▸ Exercise details
In the listing, find every line that has the string "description" and copy it.

▸ Exercise material
============

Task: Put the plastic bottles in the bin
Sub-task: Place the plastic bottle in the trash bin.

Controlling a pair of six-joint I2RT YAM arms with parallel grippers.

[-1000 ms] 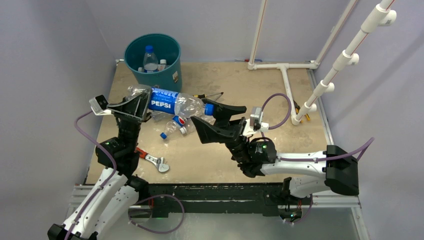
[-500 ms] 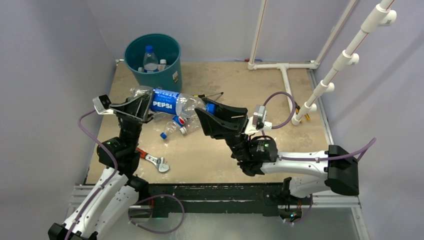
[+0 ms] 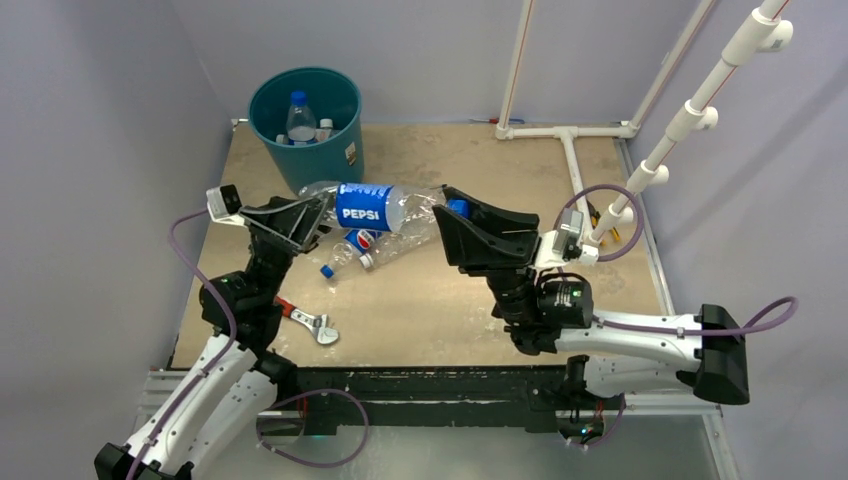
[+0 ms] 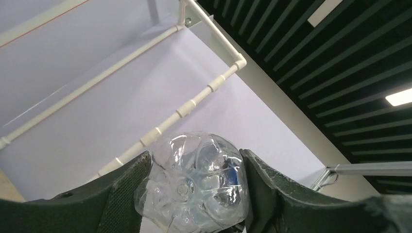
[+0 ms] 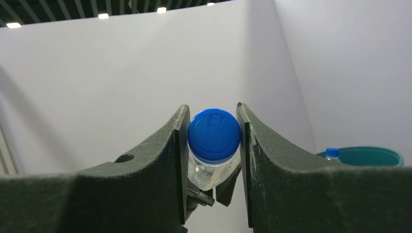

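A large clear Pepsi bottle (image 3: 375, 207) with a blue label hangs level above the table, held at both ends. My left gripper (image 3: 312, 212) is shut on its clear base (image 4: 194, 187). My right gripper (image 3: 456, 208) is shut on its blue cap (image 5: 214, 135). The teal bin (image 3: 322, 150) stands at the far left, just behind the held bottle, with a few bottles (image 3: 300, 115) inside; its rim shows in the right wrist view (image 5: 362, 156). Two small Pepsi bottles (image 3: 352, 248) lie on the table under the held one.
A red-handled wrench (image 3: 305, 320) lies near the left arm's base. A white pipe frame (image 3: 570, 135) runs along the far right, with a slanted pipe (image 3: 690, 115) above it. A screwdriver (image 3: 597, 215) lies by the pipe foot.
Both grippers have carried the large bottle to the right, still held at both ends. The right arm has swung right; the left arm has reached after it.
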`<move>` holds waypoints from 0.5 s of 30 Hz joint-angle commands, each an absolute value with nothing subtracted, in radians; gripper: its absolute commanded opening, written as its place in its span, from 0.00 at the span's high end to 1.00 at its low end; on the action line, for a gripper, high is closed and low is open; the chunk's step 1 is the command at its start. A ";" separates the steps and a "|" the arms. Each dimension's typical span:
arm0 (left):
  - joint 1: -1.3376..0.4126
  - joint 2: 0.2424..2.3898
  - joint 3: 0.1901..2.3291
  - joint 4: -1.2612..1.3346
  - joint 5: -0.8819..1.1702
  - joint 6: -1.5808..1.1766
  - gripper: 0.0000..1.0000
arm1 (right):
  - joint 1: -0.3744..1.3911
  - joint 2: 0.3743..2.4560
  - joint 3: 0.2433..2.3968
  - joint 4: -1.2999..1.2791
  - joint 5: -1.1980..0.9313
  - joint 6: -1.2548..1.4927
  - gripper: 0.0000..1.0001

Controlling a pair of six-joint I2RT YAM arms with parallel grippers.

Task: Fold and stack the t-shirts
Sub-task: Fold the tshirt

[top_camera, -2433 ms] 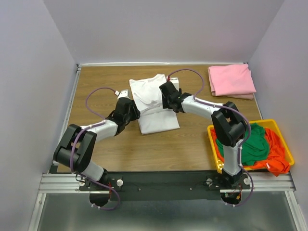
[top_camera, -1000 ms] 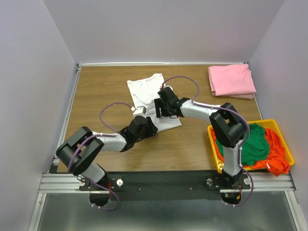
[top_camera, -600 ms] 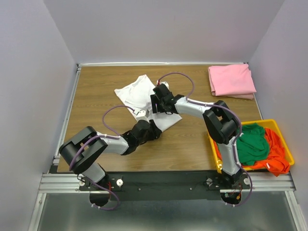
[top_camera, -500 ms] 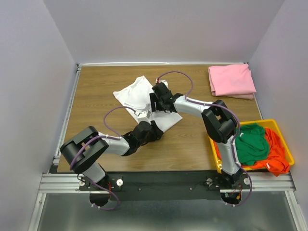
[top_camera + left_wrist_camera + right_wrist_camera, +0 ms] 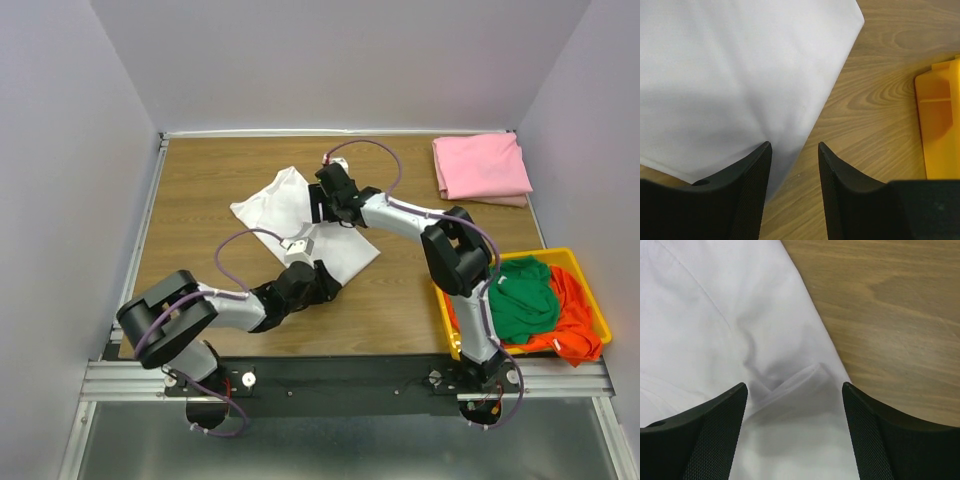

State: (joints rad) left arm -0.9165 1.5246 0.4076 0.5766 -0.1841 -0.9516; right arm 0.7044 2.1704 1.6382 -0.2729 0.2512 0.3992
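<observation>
On the wooden table (image 5: 200, 180), the white t-shirt (image 5: 270, 205) lies skewed at mid-frame, the left gripper (image 5: 792, 147) slightly parted at its lower edge, the right gripper (image 5: 794, 386) wide open over a pucker (image 5: 771, 376) that wants smoothing before any fold.

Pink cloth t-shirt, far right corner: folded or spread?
Folded: the pink cloth t-shirt lies as a compact layered rectangle, no sleeves out.

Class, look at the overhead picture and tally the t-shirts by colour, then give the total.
white t-shirt: 1
pink t-shirt: 1
green t-shirt: 1
orange t-shirt: 1
Total: 4
</observation>
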 commanded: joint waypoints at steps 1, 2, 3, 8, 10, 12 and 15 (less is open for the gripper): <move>-0.927 1.450 0.345 0.301 -0.227 -0.953 0.49 | 0.673 2.020 1.537 -0.295 0.304 0.399 0.17; -0.928 1.428 0.341 0.285 -0.233 -0.953 0.49 | 0.669 1.993 1.514 -0.295 0.304 0.397 0.17; -0.928 1.383 0.338 0.255 -0.242 -0.954 0.49 | 0.664 1.946 1.461 -0.295 0.305 0.393 0.17; -0.934 1.231 0.339 0.167 -0.274 -0.962 0.48 | 0.666 1.795 1.275 -0.293 0.259 0.416 0.17; -0.934 1.159 0.350 0.115 -0.290 -0.956 0.48 | 0.663 1.727 1.182 -0.291 0.230 0.431 0.17; -0.934 1.118 0.360 0.072 -0.302 -0.950 0.48 | 0.664 1.688 1.122 -0.288 0.207 0.442 0.18; -0.934 1.057 0.354 0.060 -0.310 -0.933 0.48 | 0.664 1.620 1.023 -0.278 0.149 0.456 0.22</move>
State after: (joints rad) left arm -0.9298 1.1103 0.3470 0.1425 -0.2527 -0.9524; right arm 0.6601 1.6611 1.1114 -0.2699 0.2222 0.4259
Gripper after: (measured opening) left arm 0.521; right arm 0.797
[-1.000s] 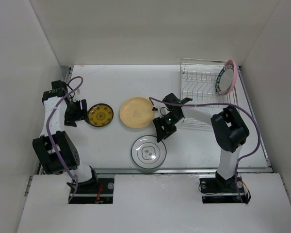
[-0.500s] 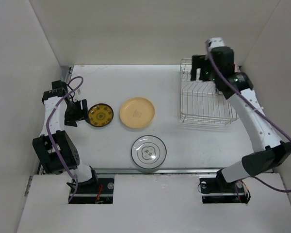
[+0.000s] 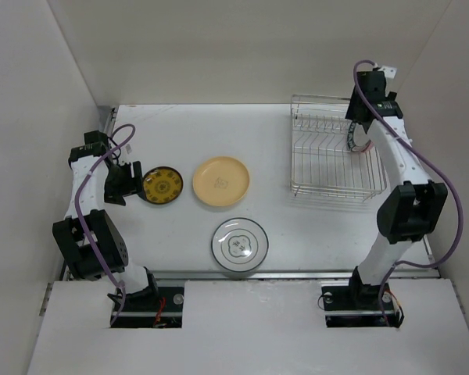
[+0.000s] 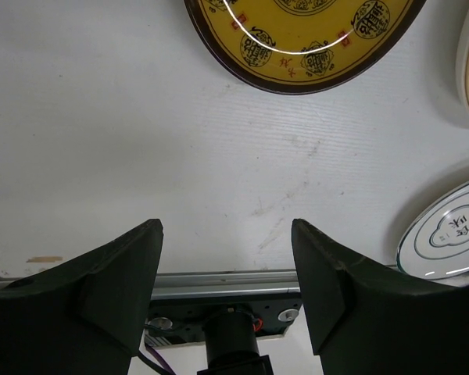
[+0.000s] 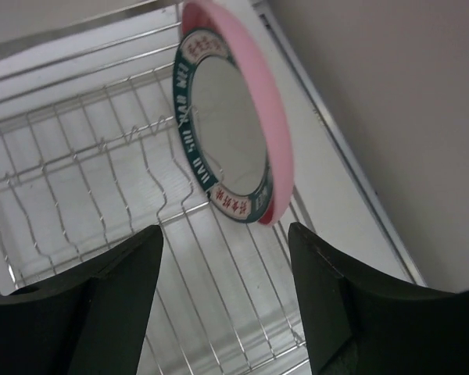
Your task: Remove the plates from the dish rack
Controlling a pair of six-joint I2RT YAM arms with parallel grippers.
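Note:
The dish rack (image 3: 322, 166) stands at the back right. In the right wrist view two plates stand on edge at the rack's (image 5: 78, 172) right end: a white plate with a teal lettered rim (image 5: 219, 117) and a pink plate (image 5: 267, 117) right behind it. My right gripper (image 5: 225, 238) is open and empty just above and in front of them; from above it (image 3: 358, 129) hides most of both. My left gripper (image 4: 227, 230) is open and empty beside the yellow-and-black plate (image 4: 305, 39), which lies flat on the table (image 3: 162, 185).
A tan plate (image 3: 220, 181) lies mid-table and a white dark-rimmed plate (image 3: 239, 241) lies near the front edge; both show at the right of the left wrist view. White walls close in behind and right of the rack.
My right arm has swung from the table's middle, near the white dark-rimmed plate, up and back to the rack's right end over the two standing plates. The left arm has not moved.

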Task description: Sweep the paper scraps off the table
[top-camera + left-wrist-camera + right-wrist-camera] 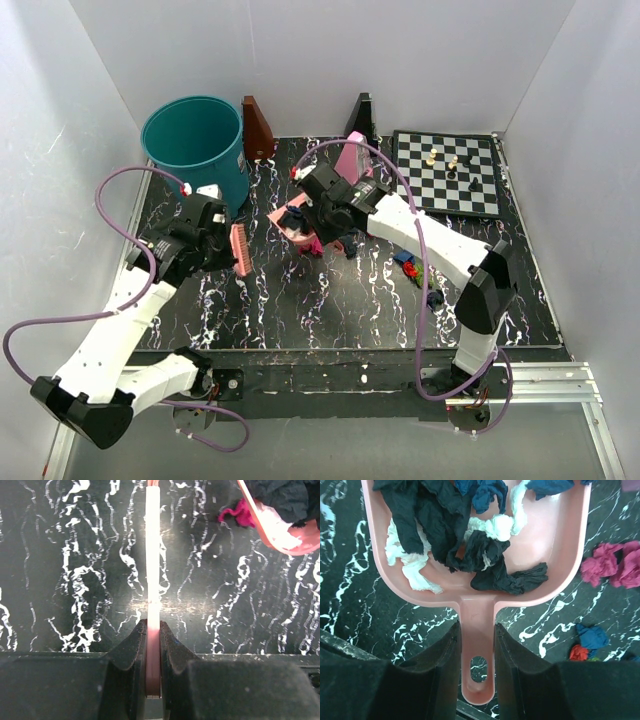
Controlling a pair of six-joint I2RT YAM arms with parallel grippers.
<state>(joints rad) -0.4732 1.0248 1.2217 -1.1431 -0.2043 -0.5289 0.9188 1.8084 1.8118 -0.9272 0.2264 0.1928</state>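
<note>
The table (pixel 330 300) was a flat black slab veined with white, filling the floor of a booth with plain white walls (pixel 400 50) on three sides. A metal rail (pixel 540 385) ran along its near edge, by the arms' bases. At the back left stood a teal bucket (pixel 195 145), with a brown wedge (pixel 256 128) just beside it and a black wedge (pixel 360 115) farther right. A chessboard (pixel 450 175) lay flat in the back right corner, a few small chess pieces (pixel 452 163) upright on it.

The left pincer (pixel 153 630) was clamped tight on the thin handle of a pink brush (pixel 241 249), over the left part of the table. The right pincer (pixel 477 630) gripped the handle of a pink dustpan (pixel 540 555) near the table's middle. Many paper scraps (pixel 470 545), dark, white and blue, lay heaped in the pan. Magenta wads (pixel 612 565) sat on the table just right of the pan, and a blue and a red scrap lay nearer the right arm.
</note>
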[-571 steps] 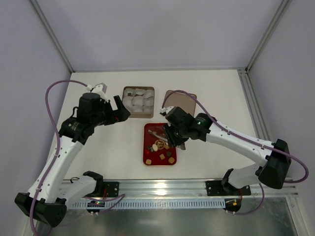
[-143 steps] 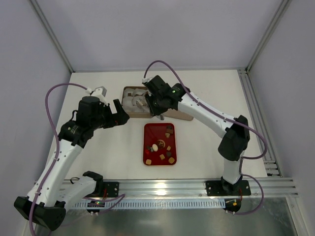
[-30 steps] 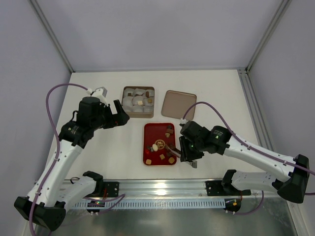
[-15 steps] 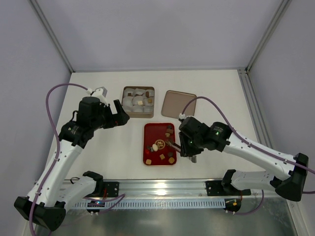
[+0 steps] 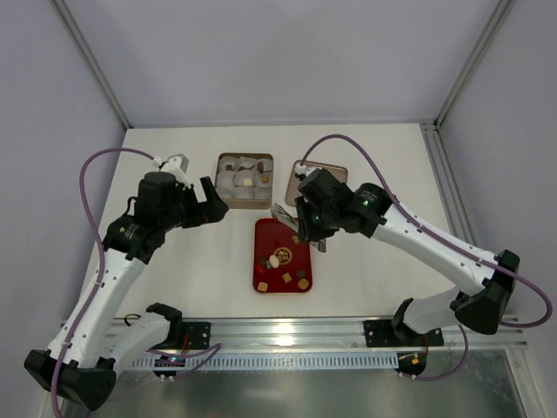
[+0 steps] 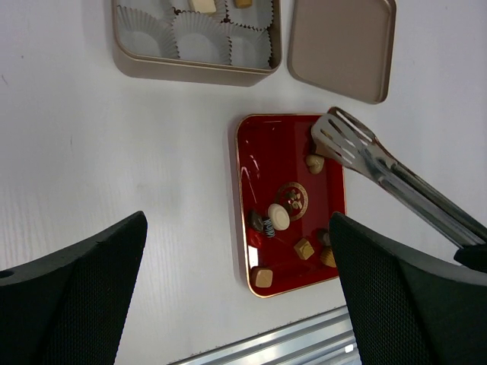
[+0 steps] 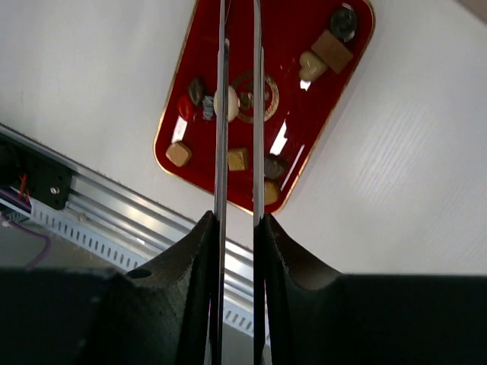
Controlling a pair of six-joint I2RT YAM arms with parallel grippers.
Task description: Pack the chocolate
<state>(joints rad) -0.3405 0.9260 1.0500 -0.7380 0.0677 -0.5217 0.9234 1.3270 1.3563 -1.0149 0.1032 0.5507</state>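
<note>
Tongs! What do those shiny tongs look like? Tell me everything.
The tongs are shiny silver metal: two long arms ending in flat slotted paddles. The right gripper squeezes the handle end, arms nearly parallel. Their tips hang over the red tray, at its far end. Anything pinched between them is hidden.

The left arm [image 5: 96,287] and the right arm [image 5: 435,251] are long white tubes joined by fat black knuckles. A thin purple cable [image 5: 91,165] runs along each arm in big loops. A tiny green light [image 5: 358,202] glows on the right arm's black wrist. A small grey and white box [image 5: 178,162] sits on the left wrist. The left gripper [image 6: 237,218] has two wide black fingers [image 6: 76,289] covered in tiny dots, like a net. The right gripper [image 7: 237,219] has smooth, shiny black fingers [image 7: 297,258].
</note>
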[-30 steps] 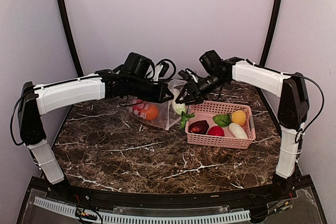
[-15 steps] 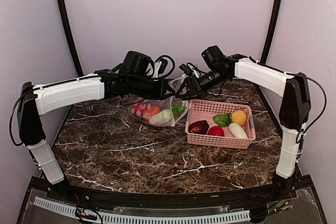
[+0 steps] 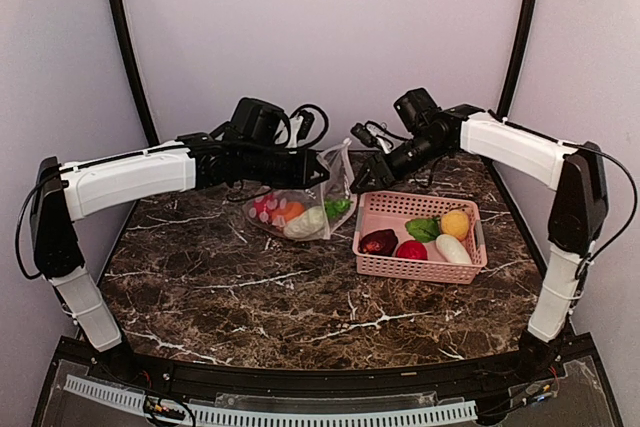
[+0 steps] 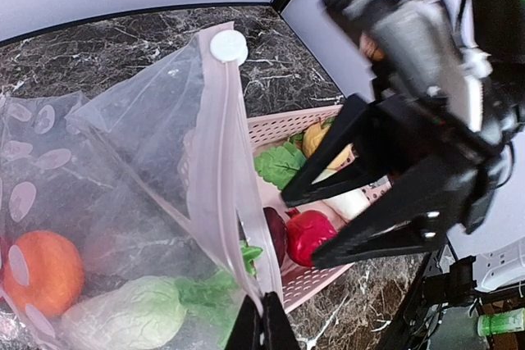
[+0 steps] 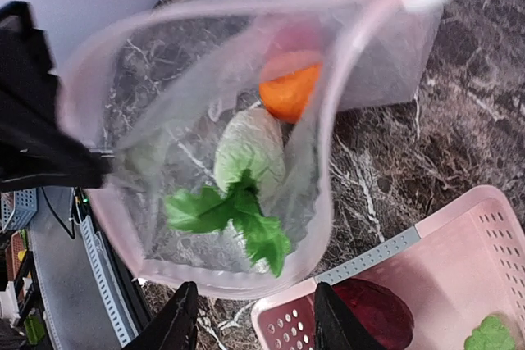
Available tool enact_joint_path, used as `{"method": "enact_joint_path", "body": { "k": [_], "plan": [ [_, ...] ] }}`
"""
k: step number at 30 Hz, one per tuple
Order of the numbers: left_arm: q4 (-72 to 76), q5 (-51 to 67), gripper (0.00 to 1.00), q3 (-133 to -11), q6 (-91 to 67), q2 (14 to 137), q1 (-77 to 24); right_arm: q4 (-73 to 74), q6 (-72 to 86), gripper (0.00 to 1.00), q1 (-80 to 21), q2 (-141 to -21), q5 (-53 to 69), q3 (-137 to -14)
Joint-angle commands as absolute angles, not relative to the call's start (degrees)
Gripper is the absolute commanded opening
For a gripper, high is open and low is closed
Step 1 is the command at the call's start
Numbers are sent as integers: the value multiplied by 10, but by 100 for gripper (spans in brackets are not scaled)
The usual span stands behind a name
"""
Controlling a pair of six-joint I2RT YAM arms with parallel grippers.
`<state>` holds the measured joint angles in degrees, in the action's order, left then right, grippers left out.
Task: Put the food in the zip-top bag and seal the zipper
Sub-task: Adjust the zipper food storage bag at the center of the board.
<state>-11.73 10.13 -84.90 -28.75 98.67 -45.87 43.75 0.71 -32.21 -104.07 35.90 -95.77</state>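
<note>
At the far middle of the tabletop (image 3: 250, 287), the zip-top bag (image 4: 139, 145) hangs from the left end effector (image 4: 261, 317). Its fingers are pressed together on the zipper (image 4: 221, 178), lifting one lip so that the mouth gapes toward the right arm. A white-green cabbage (image 5: 250, 149) and an orange piece (image 5: 287, 92) already lie inside, on the bag's lower wall.

The right end effector (image 3: 362, 179) hovers just beside that mouth, over the far left corner of the pink basket (image 3: 420, 269). Its fingers are spread wide and it holds nothing.

The rest of the food sits in the basket, below this end effector and to its right. The maroon piece (image 3: 379, 241) and the red piece (image 3: 411, 249) are closest, at the near left. The right arm is plainly the nearer one, and the left is occupied with the bag.

The next pick probably calls for a short reach down and back from the mouth, with the fingers closing across the maroon piece's narrower width. From the basket, the bag's opening lies to the left and higher.
</note>
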Motion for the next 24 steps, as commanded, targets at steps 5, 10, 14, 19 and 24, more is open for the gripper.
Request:
{"method": "enact_joint_path", "body": {
  "k": [5, 10, 14, 19, 24],
  "plan": [
    [-107, 110, 1, -841, -292, 954, -454, 452, 24, 26, -320, -1130, 381, -1025],
    [-118, 105, 1, -845, -285, 952, -454, 468, 24, 0, -320, -1131, 390, -1061],
    [-142, 82, 1, -850, -267, 945, -451, 483, 18, 0, -320, -1096, 391, -1086],
    [-144, 62, 1, -842, -263, 934, -441, 471, 15, 0, -320, -1056, 396, -1066],
    [-151, 57, 1, -852, -253, 929, -438, 479, 16, 0, -319, -1078, 417, -1061]
  ]
}}
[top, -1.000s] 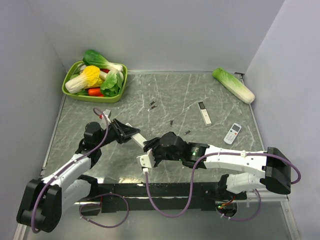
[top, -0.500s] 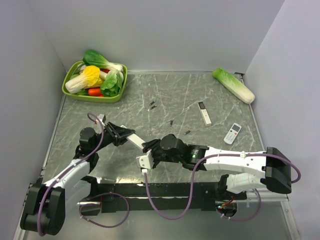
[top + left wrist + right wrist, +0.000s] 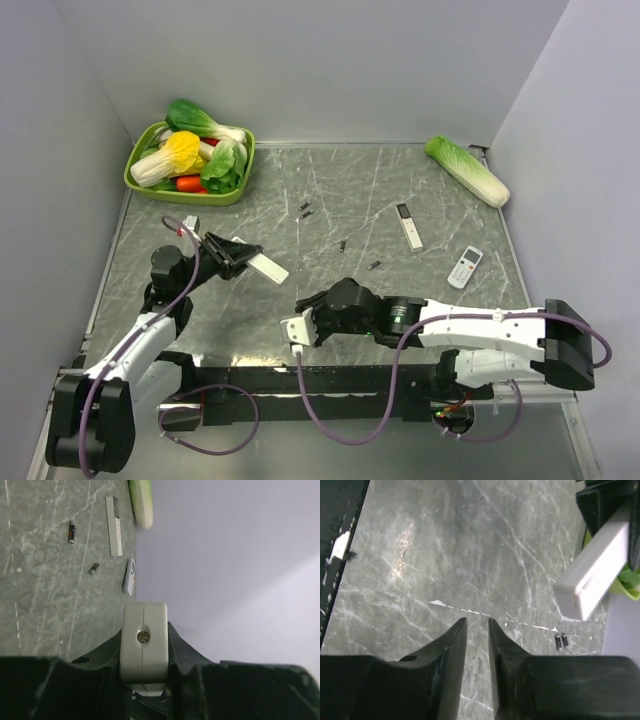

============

▸ Finished task
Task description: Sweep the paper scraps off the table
Task description: Pack the chocolate

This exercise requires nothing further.